- _Work to be completed_: Extract every line below, verbatim.

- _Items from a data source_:
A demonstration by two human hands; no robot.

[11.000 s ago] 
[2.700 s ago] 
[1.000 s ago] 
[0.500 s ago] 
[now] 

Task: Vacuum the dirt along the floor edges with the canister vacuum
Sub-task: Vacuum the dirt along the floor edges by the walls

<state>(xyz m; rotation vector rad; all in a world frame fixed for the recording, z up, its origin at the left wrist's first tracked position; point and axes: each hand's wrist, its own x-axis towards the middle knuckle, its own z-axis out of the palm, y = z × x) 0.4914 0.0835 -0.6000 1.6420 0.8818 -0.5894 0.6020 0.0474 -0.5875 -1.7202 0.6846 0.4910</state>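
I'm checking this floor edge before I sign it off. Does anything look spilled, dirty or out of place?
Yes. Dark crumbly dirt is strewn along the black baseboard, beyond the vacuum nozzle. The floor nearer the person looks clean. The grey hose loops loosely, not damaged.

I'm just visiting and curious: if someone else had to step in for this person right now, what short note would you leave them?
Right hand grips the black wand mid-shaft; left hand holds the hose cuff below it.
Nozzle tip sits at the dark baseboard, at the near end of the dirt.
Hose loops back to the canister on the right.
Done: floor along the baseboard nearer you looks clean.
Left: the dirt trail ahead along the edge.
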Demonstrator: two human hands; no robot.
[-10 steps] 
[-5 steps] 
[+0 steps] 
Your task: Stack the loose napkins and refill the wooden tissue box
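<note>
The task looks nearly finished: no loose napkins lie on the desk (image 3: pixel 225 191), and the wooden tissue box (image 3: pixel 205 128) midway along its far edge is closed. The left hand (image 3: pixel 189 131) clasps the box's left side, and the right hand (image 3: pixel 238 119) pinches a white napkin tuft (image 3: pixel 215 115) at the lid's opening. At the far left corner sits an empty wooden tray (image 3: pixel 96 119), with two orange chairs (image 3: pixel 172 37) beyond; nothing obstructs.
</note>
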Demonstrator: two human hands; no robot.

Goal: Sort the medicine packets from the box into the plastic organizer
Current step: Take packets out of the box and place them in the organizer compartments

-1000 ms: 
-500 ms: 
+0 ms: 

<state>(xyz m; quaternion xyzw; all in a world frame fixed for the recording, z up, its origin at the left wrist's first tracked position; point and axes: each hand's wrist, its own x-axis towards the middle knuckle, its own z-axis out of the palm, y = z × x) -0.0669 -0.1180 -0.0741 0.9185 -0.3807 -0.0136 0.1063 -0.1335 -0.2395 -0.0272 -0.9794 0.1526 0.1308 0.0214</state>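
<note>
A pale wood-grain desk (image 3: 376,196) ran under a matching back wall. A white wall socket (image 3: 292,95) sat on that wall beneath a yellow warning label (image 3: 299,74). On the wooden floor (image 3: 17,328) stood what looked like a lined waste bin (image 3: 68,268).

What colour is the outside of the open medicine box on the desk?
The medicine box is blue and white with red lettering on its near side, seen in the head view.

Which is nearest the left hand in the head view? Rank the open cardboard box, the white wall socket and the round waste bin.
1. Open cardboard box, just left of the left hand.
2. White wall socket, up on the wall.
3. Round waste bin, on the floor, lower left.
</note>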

- _Solution to the problem_:
A demonstration by two human hands; no robot.

[11.000 s ago] 
[2.700 s ago] 
[1.000 s ago] 
[0.500 s ago] 
[now] 

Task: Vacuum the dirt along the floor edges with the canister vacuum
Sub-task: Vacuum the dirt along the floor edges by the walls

<state>(xyz m; rotation vector rad; all in a world frame fixed for the recording, z up, its origin at the left wrist's first tracked position; point and axes: each hand's wrist, its own x-axis towards the middle knuckle, its own z-axis out of the palm, y = z × x) 0.4914 0.0835 -0.6000 1.6420 0.8818 -0.5894 0.6020 0.0474 -0.5875 -1.7202 0.6846 0.4910</state>
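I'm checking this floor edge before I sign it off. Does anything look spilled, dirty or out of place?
Yes. Dark crumbly dirt is strewn along the black baseboard, beyond the vacuum nozzle. The floor nearer the person looks clean. The grey hose loops loosely, not damaged.

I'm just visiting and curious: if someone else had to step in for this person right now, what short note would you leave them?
Right hand grips the black wand mid-shaft; left hand holds the hose cuff below it.
Nozzle tip sits at the dark baseboard, at the near end of the dirt.
Hose loops back to the canister on the right.
Done: floor along the baseboard nearer you looks clean.
Left: the dirt trail ahead along the edge.
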Demonstrator: two human hands; no robot.
[-10 steps] 
[-5 steps] 
[+0 steps] 
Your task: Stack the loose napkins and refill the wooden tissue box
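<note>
The task looks nearly finished: no loose napkins lie on the desk (image 3: pixel 225 191), and the wooden tissue box (image 3: pixel 205 128) midway along its far edge is closed. The left hand (image 3: pixel 189 131) clasps the box's left side, and the right hand (image 3: pixel 238 119) pinches a white napkin tuft (image 3: pixel 215 115) at the lid's opening. At the far left corner sits an empty wooden tray (image 3: pixel 96 119), with two orange chairs (image 3: pixel 172 37) beyond; nothing obstructs.
</note>
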Demonstrator: two human hands; no robot.

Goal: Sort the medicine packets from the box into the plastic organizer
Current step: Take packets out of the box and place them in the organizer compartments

-1000 ms: 
-500 ms: 
+0 ms: 

<state>(xyz m; quaternion xyzw; all in a world frame fixed for the recording, z up, its origin at the left wrist's first tracked position; point and axes: each hand's wrist, its own x-axis towards the middle knuckle, its own z-axis out of the palm, y = z × x) -0.0669 -0.1180 -0.0741 0.9185 -0.3807 -0.0136 0.1063 -0.1335 -0.2395 -0.0272 -0.9794 0.1526 0.1308 0.0214</state>
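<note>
A pale wood-grain desk (image 3: 376,196) ran under a matching back wall. A white wall socket (image 3: 292,95) sat on that wall beneath a yellow warning label (image 3: 299,74). On the wooden floor (image 3: 17,328) stood what looked like a lined waste bin (image 3: 68,268).

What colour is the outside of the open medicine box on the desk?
The medicine box is blue and white with red lettering on its near side, seen in the head view.

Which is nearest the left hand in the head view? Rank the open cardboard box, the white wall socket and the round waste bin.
1. Open cardboard box, just left of the left hand.
2. White wall socket, up on the wall.
3. Round waste bin, on the floor, lower left.
</note>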

The output contains nothing more.